Complicaciones de las espigas en perros

Si no se tratan adecuadamente, las espigas pueden provocar complicaciones graves, como:

  • Infecciones: Las espigas pueden introducir bacterias en el cuerpo, causando infecciones locales o generalizadas.
  • Abscesos: La presencia de una espiga puede provocar la formación de un absceso, una acumulación de pus en los tejidos.
  • Fístulas: Una fístula es una conexión anormal entre dos órganos o entre un órgano y la superficie de la piel. Las espigas pueden provocar la formación de fístulas si no se extraen a tiempo.
  • Perforación de órganos internos: En casos raros, las espigas pueden perforar órganos internos, como los pulmones o el corazón, poniendo en peligro la vida del animal.
  • Sordera: Si una espiga se aloja en el conducto auditivo y no se extrae a tiempo, puede dañar el tímpano y provocar sordera.

Conclusión

Las espigas representan un peligro real para la salud de nuestros perros, especialmente durante los meses más cálidos. La prevención es clave para proteger a nuestras mascotas de esta amenaza silenciosa.

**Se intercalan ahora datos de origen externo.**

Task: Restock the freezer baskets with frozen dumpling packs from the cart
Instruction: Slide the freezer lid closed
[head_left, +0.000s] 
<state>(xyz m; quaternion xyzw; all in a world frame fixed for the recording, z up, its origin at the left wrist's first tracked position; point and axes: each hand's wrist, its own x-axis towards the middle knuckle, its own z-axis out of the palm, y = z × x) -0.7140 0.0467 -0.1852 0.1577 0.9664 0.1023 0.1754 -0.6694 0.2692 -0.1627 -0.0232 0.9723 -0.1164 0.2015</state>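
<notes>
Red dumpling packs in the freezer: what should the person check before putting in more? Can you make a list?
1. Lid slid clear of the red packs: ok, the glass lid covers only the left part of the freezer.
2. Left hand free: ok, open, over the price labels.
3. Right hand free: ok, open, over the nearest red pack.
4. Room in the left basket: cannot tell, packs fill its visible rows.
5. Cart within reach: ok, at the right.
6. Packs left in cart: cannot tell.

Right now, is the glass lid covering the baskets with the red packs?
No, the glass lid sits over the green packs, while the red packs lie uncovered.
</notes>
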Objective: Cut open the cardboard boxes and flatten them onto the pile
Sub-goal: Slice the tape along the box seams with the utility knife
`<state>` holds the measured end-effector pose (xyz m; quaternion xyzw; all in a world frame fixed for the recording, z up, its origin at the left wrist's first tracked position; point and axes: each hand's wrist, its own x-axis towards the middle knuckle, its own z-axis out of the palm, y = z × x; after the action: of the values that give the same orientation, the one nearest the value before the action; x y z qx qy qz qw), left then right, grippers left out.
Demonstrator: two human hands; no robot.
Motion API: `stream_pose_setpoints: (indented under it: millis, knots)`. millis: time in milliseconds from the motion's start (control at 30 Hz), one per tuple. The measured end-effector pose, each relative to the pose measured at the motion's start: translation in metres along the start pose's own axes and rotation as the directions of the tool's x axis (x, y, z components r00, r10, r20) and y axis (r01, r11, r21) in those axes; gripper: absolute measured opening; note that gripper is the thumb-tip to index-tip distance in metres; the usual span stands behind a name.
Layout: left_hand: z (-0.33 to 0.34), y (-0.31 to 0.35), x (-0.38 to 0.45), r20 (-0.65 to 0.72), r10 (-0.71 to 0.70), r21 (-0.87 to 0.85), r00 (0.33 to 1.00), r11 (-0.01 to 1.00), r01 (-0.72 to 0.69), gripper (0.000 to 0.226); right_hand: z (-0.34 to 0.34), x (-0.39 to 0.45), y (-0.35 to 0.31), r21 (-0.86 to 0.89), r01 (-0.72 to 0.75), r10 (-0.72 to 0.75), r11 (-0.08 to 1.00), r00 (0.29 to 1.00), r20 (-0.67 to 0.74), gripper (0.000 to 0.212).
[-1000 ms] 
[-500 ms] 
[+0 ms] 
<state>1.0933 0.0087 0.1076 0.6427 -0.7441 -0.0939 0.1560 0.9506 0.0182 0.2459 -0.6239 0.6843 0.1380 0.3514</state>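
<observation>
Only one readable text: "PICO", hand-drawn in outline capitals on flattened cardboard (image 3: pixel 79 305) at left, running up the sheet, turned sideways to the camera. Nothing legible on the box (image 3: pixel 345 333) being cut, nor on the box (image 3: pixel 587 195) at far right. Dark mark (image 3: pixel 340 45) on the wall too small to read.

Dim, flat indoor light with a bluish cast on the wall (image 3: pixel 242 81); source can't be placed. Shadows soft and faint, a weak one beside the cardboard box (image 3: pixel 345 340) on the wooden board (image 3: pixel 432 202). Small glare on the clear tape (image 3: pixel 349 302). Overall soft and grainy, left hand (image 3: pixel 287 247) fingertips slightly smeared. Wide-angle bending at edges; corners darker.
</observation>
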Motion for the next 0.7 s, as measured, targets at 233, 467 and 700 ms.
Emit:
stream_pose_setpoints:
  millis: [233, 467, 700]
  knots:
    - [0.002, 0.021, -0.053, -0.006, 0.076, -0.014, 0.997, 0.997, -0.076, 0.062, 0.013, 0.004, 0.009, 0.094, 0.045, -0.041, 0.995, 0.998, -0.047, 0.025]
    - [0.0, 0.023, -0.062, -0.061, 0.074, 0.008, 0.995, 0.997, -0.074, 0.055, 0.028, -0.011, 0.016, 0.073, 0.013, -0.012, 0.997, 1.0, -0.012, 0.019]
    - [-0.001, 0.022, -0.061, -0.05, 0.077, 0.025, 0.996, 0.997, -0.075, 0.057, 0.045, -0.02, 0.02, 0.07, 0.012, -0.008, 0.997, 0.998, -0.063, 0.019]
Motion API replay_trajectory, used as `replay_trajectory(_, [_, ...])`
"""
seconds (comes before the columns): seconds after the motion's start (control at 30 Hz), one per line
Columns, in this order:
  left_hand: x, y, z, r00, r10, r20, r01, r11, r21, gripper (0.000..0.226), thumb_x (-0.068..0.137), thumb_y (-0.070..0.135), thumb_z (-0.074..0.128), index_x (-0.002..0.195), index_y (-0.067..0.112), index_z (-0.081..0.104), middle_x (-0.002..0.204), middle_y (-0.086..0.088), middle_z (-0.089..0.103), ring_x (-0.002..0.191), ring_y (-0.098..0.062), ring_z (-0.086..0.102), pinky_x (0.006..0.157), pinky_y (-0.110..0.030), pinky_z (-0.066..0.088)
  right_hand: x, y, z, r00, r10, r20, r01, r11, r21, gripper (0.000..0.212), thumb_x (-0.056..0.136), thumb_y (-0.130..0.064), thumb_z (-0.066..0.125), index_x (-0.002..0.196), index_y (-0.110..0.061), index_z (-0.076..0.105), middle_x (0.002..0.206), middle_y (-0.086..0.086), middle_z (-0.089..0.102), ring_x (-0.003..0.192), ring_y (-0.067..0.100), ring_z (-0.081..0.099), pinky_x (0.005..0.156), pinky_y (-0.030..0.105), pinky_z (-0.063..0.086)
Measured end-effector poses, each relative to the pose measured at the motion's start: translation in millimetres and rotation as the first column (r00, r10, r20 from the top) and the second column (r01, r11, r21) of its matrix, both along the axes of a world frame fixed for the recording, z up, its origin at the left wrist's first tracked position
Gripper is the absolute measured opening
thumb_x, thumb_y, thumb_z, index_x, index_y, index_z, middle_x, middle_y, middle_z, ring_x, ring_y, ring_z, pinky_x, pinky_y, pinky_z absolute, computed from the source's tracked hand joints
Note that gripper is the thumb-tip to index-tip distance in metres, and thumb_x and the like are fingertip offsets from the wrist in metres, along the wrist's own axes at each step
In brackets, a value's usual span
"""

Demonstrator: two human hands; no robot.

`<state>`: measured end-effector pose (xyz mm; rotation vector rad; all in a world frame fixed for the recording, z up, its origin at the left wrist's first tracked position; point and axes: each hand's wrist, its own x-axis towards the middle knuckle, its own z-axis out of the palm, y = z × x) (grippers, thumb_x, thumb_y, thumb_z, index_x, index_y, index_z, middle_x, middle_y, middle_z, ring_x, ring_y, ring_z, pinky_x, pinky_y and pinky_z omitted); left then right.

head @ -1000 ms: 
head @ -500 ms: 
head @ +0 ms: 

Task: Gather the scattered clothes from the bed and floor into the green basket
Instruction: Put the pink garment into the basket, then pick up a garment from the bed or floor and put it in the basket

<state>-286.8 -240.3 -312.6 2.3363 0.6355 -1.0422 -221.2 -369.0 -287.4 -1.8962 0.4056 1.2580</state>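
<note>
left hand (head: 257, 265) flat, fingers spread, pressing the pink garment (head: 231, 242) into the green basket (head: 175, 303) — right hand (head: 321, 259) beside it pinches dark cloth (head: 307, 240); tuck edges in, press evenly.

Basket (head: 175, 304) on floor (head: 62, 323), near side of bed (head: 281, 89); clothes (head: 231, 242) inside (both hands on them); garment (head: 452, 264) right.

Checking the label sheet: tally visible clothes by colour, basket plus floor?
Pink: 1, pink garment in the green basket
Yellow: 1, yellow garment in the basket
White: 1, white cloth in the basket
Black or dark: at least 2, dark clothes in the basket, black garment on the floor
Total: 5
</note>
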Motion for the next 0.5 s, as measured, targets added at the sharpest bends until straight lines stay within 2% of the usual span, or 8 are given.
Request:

Inspeccionar a nuestro perro después de cada paseo, evitar las zonas de riesgo y mantener el pelo corto son medidas sencillas pero eficaces para reducir el riesgo de complicaciones. Si sospechamos que nuestro perro tiene una espiga clavada, es fundamental actuar con rapidez y acudir al veterinario para que la extraiga de forma segura y profesional. Con un poco de precaución y atención, podemos disfrutar de los paseos al aire libre con nuestros perros sin tener que preocuparnos por las espigas.